◆ **YOUR INSTRUCTIONS**: Return only those lines of the listing that hold the word "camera".

####################

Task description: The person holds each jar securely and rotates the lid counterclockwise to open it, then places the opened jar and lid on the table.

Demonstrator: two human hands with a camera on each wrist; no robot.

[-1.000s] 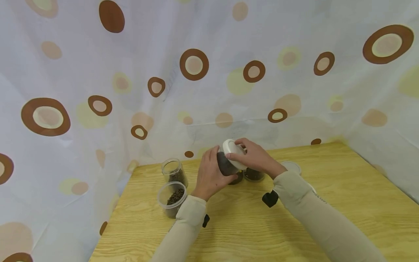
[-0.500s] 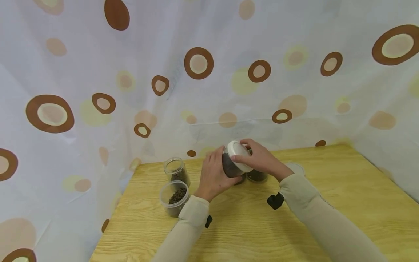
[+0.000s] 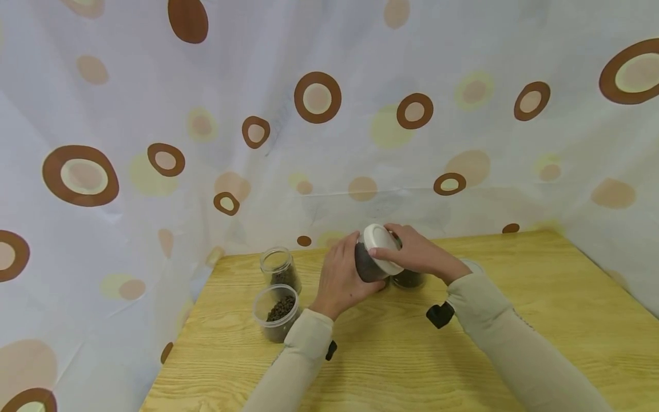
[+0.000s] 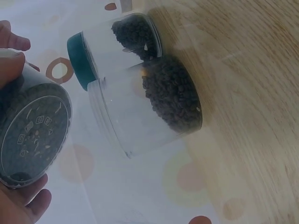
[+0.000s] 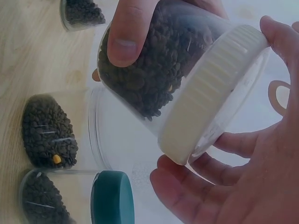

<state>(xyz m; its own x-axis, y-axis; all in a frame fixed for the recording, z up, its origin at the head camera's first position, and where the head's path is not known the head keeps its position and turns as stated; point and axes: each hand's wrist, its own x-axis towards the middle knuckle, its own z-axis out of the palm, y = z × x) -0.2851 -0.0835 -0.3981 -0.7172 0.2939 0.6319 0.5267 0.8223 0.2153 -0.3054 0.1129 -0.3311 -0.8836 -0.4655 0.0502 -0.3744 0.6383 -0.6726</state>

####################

◆ **ANSWER SPACE**:
Demonstrator: two human hands with a camera on each wrist; no robot.
<state>(xyz m; its own x-axis, y-axis; all in a frame fixed for the recording, z up, its origin at the head camera's first position, and where the head's path is not known the head keeps its position and turns as stated; point and axes: each hand's wrist, its own x-axis towards the middle knuckle, its own z-axis out of the palm, y = z × x) -0.2851 -0.0835 -0.3981 -0.7172 0.2939 0.6319 0.5267 0.8223 0.2153 -0.3054 0.1129 -0.3311 -0.8836 -0.4655 0.0502 -0.3744 0.6383 -0.6726</state>

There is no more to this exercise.